In order to test the enable lines, I've used breadboard jumper wires to make the connections, and that seems more stable.
This is the view showing the enable signals at the 7 ROM sockets UD12 down to UD6, and also A11, the highest address bit going to the ROMS. As you can see, the first ROM is enabled, then the second, then the third etc. There are two odd things. One, Channel 5 shows the signal to UD7, the editor ROM, and that has a glitch in it. However, that is meant to be there as that is the I/O region, located in the address space of that ROM, and the ROM is disabled when that area is accessed. The other thing is that channel 4 (UD8) is completely wrong. In fact, it's not channel 4, it's A10 by the look of it. I double checked my connections as A10 is pin 19, and the enable signal is pin 20. Checking further, I did find a short under the socket between pin 19 (A10) and pin 20 (enable).
With that fixed, the logic analyser showed the select lines were now how they should be. Time to reinstall the ROMs.
With the ROM/RAM board still in place to provide 32K RAM, but the ROM switched off so it uses the on board ROM, time to power on.
Success! The Pet is now using it's own ROMs, I/O and video circuitry. The next step is to fix the RAM....
(well, OK, the next step was actually the FAT40 conversion)

Friday, 22 August 2014

ZX Spectrum Plus Replacement Keyboard

Ben Heck has recently been building a Spectrum portable computer (that's, a ZED X Spectrum by the way). In that, he used a matrix of tact switches for the keyboard. I remember trying something similar a while ago, for the Spectrum+. I took some photos, but didn't bother writing it up. I thought I may as well do that now.
Using the Spectrum + for USB keyboards is a bit annoying, as the extra keys can't really be used to full advantage, being wired as multiple keypresses on the original Spectrum 5x8 matrix, rather than extra keys. That means you get a right arrow key, but when you press it, it actually sends shift + 8 to the PC. Not really ideal.
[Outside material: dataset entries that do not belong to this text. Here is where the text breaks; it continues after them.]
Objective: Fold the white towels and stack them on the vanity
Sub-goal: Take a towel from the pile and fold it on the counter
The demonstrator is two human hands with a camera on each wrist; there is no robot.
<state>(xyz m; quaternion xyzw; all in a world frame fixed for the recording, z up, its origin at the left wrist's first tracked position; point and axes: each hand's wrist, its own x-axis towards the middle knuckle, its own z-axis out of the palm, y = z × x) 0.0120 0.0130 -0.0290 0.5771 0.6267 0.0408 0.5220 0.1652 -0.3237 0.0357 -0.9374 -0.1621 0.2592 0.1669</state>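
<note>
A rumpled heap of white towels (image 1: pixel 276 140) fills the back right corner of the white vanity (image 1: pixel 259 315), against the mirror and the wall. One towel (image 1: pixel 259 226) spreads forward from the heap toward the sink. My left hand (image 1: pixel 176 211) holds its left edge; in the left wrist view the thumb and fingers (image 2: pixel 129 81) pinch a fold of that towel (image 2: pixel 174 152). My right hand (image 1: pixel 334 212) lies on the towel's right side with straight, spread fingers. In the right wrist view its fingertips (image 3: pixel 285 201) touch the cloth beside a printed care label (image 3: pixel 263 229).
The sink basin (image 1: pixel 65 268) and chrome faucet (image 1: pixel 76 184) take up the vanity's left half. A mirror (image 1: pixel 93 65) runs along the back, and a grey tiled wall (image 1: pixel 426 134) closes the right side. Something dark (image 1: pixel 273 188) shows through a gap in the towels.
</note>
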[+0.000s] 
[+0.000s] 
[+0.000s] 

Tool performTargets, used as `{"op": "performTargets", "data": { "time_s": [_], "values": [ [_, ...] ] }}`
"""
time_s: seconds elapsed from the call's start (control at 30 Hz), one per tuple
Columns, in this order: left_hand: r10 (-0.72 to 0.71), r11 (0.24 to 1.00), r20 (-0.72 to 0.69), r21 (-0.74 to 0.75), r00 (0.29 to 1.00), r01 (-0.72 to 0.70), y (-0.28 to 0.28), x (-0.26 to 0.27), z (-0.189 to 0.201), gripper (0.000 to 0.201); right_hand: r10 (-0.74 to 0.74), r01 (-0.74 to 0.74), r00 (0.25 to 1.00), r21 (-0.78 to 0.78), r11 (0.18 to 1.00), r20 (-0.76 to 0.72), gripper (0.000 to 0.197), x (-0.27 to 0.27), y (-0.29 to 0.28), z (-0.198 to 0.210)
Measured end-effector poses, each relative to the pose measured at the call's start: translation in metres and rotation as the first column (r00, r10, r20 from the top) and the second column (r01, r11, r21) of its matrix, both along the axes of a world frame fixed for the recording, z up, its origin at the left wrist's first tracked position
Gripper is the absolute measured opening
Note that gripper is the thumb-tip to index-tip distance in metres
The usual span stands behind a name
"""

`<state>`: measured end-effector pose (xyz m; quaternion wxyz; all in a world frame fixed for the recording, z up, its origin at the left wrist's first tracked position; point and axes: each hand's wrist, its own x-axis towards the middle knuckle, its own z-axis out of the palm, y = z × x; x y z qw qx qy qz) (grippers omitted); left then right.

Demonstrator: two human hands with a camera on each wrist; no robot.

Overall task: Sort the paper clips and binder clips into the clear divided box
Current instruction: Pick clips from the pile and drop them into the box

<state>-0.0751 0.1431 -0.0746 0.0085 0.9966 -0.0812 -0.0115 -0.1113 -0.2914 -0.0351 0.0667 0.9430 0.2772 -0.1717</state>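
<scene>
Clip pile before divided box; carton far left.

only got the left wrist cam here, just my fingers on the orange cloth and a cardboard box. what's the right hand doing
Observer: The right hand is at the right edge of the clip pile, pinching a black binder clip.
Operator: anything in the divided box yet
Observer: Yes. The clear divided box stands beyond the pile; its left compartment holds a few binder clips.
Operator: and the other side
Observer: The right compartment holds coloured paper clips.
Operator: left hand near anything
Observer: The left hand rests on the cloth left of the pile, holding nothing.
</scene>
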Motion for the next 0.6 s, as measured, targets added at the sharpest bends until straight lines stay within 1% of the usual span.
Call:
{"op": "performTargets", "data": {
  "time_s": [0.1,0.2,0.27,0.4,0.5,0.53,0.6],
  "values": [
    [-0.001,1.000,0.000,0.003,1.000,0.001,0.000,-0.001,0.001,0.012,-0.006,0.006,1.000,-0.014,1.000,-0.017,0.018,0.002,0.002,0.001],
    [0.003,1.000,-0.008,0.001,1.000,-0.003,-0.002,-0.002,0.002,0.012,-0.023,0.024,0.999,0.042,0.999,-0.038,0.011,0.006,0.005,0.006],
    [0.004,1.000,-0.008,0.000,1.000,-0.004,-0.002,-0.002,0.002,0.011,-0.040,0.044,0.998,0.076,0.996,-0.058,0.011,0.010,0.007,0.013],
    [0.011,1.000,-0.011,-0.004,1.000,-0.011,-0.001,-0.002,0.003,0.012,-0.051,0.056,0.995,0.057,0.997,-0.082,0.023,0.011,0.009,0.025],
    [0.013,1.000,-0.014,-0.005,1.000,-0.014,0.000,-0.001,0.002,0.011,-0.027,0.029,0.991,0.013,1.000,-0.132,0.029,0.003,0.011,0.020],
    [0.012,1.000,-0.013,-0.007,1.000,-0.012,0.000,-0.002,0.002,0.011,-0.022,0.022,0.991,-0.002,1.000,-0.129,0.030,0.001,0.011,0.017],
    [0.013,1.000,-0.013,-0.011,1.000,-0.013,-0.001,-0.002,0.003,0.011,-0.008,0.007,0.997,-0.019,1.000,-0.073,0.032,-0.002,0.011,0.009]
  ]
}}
I do trap the shift keys and translate that to an arrow key, but it's still limiting.
The Spectrum+ has a an arrangement of separate key plungers, and beneath that, a rubber mat
Beneath that a membrane.
And finally, a backplate, sometimes plastic, sometimes metal with a paper insulating sheet.
For some reason the Spectrum plus membranes tend to be even more fragile that the original Spectrum ones, and have often failed. Whilst modern replacements are available, they have the same issue for USB keyboard use. A while ago, I looked at the option of getting a new membrane made with a different matrix, to allow the keys to be used separately for USB keyboards, but that worked out too expensive.
An alternative I tried was to make a PCB with tactile switches on, arranged in an arbitrary matrix to drive the USB keyboard controller. To test this, I made a prototype with veroboard. I placed the board behind a spare Spectrum + faceplate and marked the location of all the switches.
I installed the 57 tact switches as close as I could to the positions of the 57 holes.
These were wired as a 5x13 matrix and connected to one of my USB keyboard controllers.
The key caps and rubber mat were then installed as normal, with the board sitting below in place of the membrane and backplate.
The idea being that pressing the button presses the keyswitch. The end result? Well, I think it could be considered a partial success. It worked, was reasonably nice to type on, and had an expensive clicky sound. There was only one problem, a mechanical one.
The case wouldn't close. I plan to try a surface mount tactile switch version, with the USB controller built in. That should work, it's just going to be expensive to produce such a large PCB. Maybe one day I'll get around to it.